Data shown:
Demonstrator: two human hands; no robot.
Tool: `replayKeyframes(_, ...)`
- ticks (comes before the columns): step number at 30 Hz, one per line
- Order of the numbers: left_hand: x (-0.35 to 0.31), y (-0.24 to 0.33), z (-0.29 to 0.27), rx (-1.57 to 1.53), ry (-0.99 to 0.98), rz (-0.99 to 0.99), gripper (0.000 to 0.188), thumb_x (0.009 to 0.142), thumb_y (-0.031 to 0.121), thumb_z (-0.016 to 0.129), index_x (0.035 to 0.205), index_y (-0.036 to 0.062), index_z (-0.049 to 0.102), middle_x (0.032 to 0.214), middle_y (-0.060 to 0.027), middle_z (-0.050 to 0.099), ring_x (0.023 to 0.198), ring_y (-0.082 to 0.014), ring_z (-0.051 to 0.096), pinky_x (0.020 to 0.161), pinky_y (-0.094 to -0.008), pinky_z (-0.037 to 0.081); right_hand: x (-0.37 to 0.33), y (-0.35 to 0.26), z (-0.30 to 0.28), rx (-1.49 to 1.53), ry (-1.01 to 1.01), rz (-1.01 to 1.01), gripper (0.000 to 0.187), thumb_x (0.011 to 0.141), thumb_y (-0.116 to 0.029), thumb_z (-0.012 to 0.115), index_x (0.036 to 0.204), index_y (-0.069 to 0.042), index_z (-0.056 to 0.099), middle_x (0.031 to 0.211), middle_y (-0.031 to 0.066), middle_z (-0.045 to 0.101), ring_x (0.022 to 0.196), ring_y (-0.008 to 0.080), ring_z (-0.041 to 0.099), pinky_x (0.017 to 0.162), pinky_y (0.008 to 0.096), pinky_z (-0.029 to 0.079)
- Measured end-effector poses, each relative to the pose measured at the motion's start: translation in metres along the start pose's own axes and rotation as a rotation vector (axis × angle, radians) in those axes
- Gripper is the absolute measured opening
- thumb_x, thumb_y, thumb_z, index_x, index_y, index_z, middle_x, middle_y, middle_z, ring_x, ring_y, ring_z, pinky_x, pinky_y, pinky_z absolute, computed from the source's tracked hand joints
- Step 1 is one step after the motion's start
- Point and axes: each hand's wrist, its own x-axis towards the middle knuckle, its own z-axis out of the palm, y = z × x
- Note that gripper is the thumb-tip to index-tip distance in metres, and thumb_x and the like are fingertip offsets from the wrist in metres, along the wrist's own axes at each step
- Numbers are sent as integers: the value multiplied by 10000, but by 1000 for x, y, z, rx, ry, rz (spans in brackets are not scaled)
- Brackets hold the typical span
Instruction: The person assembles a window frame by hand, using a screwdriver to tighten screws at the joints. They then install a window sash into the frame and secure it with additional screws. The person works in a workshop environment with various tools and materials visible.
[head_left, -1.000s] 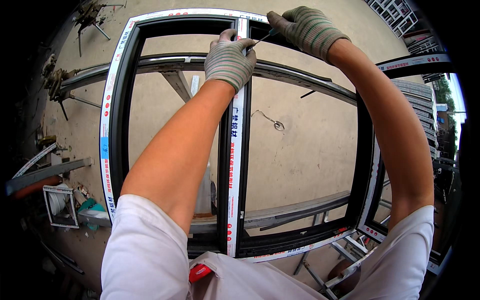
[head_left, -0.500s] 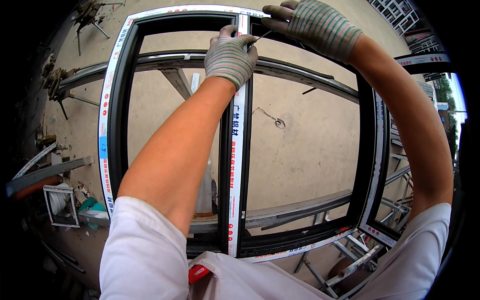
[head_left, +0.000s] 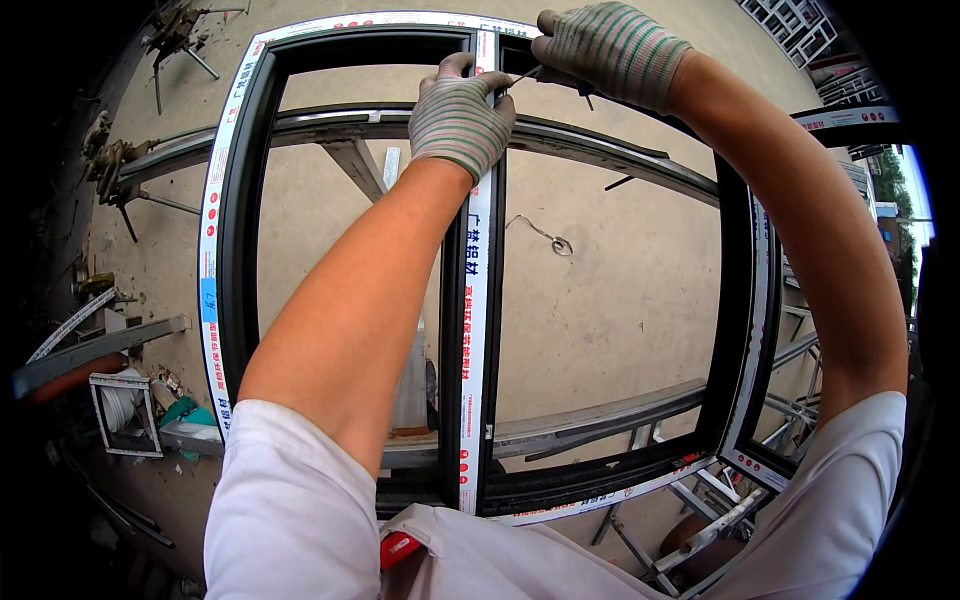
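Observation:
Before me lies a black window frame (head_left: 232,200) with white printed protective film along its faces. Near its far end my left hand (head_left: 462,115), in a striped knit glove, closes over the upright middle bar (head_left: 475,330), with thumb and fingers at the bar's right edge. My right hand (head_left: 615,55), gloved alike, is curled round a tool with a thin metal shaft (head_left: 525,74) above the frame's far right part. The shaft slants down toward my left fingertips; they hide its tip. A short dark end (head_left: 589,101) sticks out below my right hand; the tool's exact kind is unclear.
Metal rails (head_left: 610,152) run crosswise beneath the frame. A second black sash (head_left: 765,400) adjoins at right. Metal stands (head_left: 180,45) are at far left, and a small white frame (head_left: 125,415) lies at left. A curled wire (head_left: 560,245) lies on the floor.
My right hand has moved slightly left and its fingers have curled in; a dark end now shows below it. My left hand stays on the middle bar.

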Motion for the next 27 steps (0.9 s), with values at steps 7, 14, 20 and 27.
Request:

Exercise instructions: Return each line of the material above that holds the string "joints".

Solution to the problem:
- thumb_x, thumb_y, thumb_z, index_x, index_y, index_z, middle_x, middle_y, middle_z, ring_x, ring_y, ring_z, pinky_x, pinky_y, pinky_z absolute, computed from the source's tracked hand joints
Instruction: The person assembles a window frame by hand, using a screwdriver to tighten screws at the joints. They then install a window sash into the frame and secure it with additional screws. The person works in a workshop environment with various tools and materials visible.

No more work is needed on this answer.